Но теперь… О-о, никогда не думал, не предполагал, не догадывался: такое молчаливое, такое фанатичное упорство. И два года ни звука. Два года! Лишь весной восемьдесят четвертого, вон когда открылась. А, собственно, почему молчала? Объяснить не могла, не умела. Так, что-то суеверное, как сглазу боятся. Странно и даже, признаюсь, мне обидно.
А как началось? Она, голубушка, про Ганецкого от капитана Коха услышала… Забыли? Ну, экая память у вас. Приятель покойного Платона Ардашева. Да-да, начальник государева конвоя. Кох был с царем и в момент покушения, все время был – и не задело. А что после с этим Кохом сталось, знать не знаю. Служит ли где, отставной ли, не знаю, да это и десятое. Вы слушайте…
Тут главное вот что: комендант крепости Ганецкий. Она его на войне видела, гренадерами командовал. Он-то ее, конечно, и не примечал. Велика ли птица – сестра милосердия?
Анна Илларионна в своей тетради верно заметила: геройские генералы, вроде Гурко или Тотлебена, после войны славу свою кровью запятнали. Ну, а Ганецкий не дотянул до громадных постов, ему Петропавловская досталась.
Представьте, докторша моя облачается в платье сестры милосердия, надевает знак отличия Красного Креста, жалованный покойной государыней… Да, а письмо с нею. Письмо Александру Дмитричу, в незапечатанном конверте. Разумеется, совершенно частное.
Понимаете цель-то какая? О, ничего от прежнего «воздухоплавания»! Маленький, тоненький лучик туда, в равелин, во тьму. Маленький лучик, и только. Вообразите, однако, что это значило бы для осужденного навечно. Ведь едва приговор вступил в законную силу – ни единого свидания, ни единой весточки. Ни туда, ни оттуда. Глухо. Недвижно. Мир божий вымер.
Нет. Ни вам, ни мне каждой кровинкой этого не прочувствовать… Как бы ни изображали смерть, не веришь. Я даже графу Лёв Николаичу Толстому и то не верю. А вечное заточение не смерть ли?
Уж на дворе весну натягивало; робко, но подступала. И думалось моей Аннушке: первая его весна в равелине, как тяжко. Воробушек чирикнет, запах капели, скоро и Вербное… Старый человек, генералу за семьдесят, он поймет, он все поймет.
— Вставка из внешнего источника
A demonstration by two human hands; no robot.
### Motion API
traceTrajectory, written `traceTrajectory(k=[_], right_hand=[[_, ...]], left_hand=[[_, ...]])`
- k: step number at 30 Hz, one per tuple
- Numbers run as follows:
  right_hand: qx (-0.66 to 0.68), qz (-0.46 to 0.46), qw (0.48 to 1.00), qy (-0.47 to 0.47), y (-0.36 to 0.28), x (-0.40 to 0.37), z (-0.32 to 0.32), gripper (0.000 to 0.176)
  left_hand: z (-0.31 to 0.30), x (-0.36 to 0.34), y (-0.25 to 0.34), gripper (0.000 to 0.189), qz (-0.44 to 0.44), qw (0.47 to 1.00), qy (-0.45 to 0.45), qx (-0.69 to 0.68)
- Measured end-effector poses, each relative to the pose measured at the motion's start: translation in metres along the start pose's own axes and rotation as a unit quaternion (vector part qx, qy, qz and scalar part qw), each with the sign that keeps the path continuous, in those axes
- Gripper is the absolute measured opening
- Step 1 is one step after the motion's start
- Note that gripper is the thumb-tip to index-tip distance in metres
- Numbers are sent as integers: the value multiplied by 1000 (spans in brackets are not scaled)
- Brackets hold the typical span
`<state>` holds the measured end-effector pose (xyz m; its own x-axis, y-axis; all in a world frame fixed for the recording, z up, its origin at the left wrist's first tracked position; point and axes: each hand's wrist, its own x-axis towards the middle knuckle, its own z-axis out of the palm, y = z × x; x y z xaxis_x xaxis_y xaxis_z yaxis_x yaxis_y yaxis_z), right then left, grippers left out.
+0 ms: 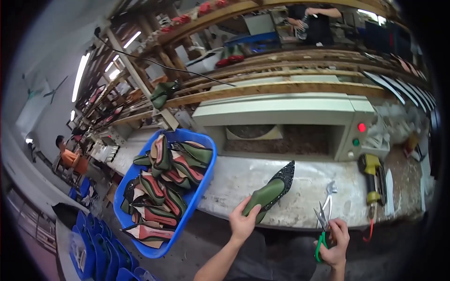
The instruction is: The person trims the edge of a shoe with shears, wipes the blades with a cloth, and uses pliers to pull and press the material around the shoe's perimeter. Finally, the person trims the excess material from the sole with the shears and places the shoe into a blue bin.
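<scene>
My left hand grips a shoe by its heel end, fingers closed round it. This shoe has a green last in it and a black, glittery pointed toe aimed up and to the right. Lower right, my right hand is closed on a pair of scissors with green handles; the blades point up and stand slightly apart. Between the hands there is a gap, and the scissors do not touch the shoe. Just beyond the scissors, a metal hand tool lies on the bench.
A blue bin full of similar shoes stands at left. Behind the worktop sits a pale machine with red and green buttons. A yellow-black power tool lies at right. Blue bins are stacked lower left. People work farther back.
</scene>
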<state>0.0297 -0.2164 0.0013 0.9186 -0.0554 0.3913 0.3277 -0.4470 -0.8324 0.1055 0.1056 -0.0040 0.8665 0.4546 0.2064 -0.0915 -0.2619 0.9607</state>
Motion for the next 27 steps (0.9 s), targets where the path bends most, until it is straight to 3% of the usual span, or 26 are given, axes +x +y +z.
traceTrajectory(k=[1,2,6,9,11,12,14,16,19,24,26,27], right_hand=[[22,8,1000,-4,1,4,4,71],[27,3,1000,-5,2,4,6,71],[112,60,992,-26,6,8,5,68],[113,33,993,-33,22,8,-4,68],[112,11,993,-31,27,12,-3,67],[120,12,993,-22,40,9,36,67],[105,-36,993,-29,27,20,39,57],[80,-66,994,-43,18,17,35,50],[57,-54,997,-27,14,14,36,51],[-22,-11,999,37,40,7,28,58],[-71,22,995,72,48,-4,23,65],[-30,121,990,71,33,-1,12,62]], left_hand=[[-18,-1,20,44,-18,1000,10,2],[-39,3,42,46,34,999,34,-19],[-128,51,142,43,200,960,148,131],[-172,146,191,42,187,961,198,53],[-187,228,215,41,215,959,176,54],[-198,289,190,42,215,955,178,104],[-191,371,208,44,217,948,184,144],[-170,424,213,46,236,891,189,338],[-161,498,188,47,224,897,178,337],[-174,538,158,47,180,915,138,333],[-192,547,148,50,165,907,164,351],[-201,546,140,54,219,864,181,415]])
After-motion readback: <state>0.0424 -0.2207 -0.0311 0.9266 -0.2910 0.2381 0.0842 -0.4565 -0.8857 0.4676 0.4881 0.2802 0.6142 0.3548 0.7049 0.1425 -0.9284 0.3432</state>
На крепостном дворе попался ей старичок военный: шинель потертая, фуражечка выцветшая. Идет, пришаркивает, палкой стучит. Так он ей мил сделался, до жалости мил, она ему улыбнулась и поклон головой отдала. Да и тотчас как осенило: Ганецкий! А тот и ей – честь, а тот и ей – улыбку…
Про Ивана Степаныча Ганецкого я во всю жизнь ни словечка теплого не словил. А он, пожалуйста, выслушал Анну Илларионну. Уверяет, что генерал был тронут… Но письмо-то не взял! Обе руки вместе с палкой за спину спрятал. «Увольте, не могу-с! Я лично двум государям известен, третьему на краю своей могилы присягнул. Не могу-с. Скорблю, весьма скорблю, но увольте».